Member of the People's Assembly for Abu Kamal
- Incumbent
- Assumed office 6 October 2025
- President: Ahmed al-Sharaa

Personal details
- Born: Osama Muhammad Saleh al-Assaf 1953 (age 72–73) Raqqa, Second Syrian Republic
- Party: Independent

= Osama al-Assaf =

Syrian lawyer and politician (born 1953)

Osama Muhammad Saleh al-Assaf (Note: أسامة محمد صالح العساف) (born c. 1953) is a Syrian lawyer and politician who has served as a member of the People’s Assembly for the constituency of Abu Kamal since October 2025. He is the oldest member of the People’s Assembly. He presided over the first inaugural session of the People’s Assembly, the first legislature to convene since the fall of the Assad regime, until the members of the assembly elected Abdul Hamid al-Awak as Speaker.

==Biography==
Al-Assaf was born in Raqqa in the Second Syrian Republic in 1953. Before the Syrian Revolution, he was arrested in the 1980s and spent five years in Saydnaya Prison.
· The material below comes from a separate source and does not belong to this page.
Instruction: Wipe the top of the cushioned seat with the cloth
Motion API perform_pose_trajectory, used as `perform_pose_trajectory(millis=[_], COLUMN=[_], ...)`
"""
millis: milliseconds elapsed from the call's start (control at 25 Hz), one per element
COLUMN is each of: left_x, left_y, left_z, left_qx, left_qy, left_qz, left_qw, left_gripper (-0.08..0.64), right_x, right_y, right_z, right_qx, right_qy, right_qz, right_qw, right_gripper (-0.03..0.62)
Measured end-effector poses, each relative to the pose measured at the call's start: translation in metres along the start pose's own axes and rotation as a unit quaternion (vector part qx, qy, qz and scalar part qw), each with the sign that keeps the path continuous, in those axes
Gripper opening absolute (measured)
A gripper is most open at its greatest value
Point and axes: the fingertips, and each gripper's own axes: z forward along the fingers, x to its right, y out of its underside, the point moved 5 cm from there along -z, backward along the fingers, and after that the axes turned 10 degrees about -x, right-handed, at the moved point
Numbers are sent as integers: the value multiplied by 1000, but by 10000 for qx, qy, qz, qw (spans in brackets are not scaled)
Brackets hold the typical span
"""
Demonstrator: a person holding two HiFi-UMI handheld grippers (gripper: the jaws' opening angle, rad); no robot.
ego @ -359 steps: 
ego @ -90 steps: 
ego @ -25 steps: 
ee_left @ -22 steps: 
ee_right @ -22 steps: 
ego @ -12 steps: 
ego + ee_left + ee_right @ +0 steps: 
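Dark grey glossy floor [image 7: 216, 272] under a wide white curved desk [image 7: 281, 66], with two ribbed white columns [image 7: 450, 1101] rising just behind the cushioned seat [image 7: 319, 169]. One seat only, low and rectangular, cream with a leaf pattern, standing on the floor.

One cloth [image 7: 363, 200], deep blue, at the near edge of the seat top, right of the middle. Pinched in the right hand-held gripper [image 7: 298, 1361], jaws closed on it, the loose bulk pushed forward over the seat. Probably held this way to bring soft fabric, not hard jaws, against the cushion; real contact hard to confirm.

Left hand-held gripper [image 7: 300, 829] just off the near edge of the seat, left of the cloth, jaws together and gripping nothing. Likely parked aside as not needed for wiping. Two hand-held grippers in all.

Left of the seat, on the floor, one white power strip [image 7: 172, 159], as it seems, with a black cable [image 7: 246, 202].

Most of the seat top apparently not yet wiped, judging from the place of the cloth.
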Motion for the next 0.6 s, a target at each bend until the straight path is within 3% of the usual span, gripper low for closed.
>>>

After the revolution began, he participated in the revolutionary movement against Bashar al-Assad’s regime and served as a member of the Sharia and Human Rights Office of the local council in Abu Kamal after the Syrian Free Army took control of Abu Kamal in November 2012. His house was bombed by Assad regime forces, resulting in the death of his wife, and he was later displaced after ISIS seized control of Abu Kamal in July 2014. Following the fall of the Assad regime in December 2024, al-Assaf ran in the 2025 parliamentary election as a representative of the Abu Kamal constituency in Deir ez-Zor Governorate, and his victory was announced on 6 October 2025. Al-Assaf holds a degree in law.

=== Presiding over the First Session of the People’s Assembly ===
The first session of the People's Assembly was held on 12 July 2026, becoming the first legislature to convene since the fall of the Assad regime.' Al-Assaf chaired the session until the selection process concluded,' during which he opened the nomination process for the position of Speaker and invited the members of the temporary legal committee to supervise the electoral process, oversee the counting of votes, and establish the electoral procedures.

Ahmed al-Omar, Wissam Zaghloul, and Bishr Hawi were appointed to a temporary legal committee tasked with overseeing the electoral process for the selection of the assembly’s leadership, while Abdul Hamid al-Awak, Mouayad Ghazlan al-Qablawi, and Mohammad Ramez Koraj submitted their candidacies for the position of Speaker of the People’s Assembly. The members of the People’s Assembly elected al-Awak as Speaker of the People’s Assembly of Syria on 12 July 2026 during the assembly’s inaugural session, with 99 votes out of 205 ballots cast in a secret ballot.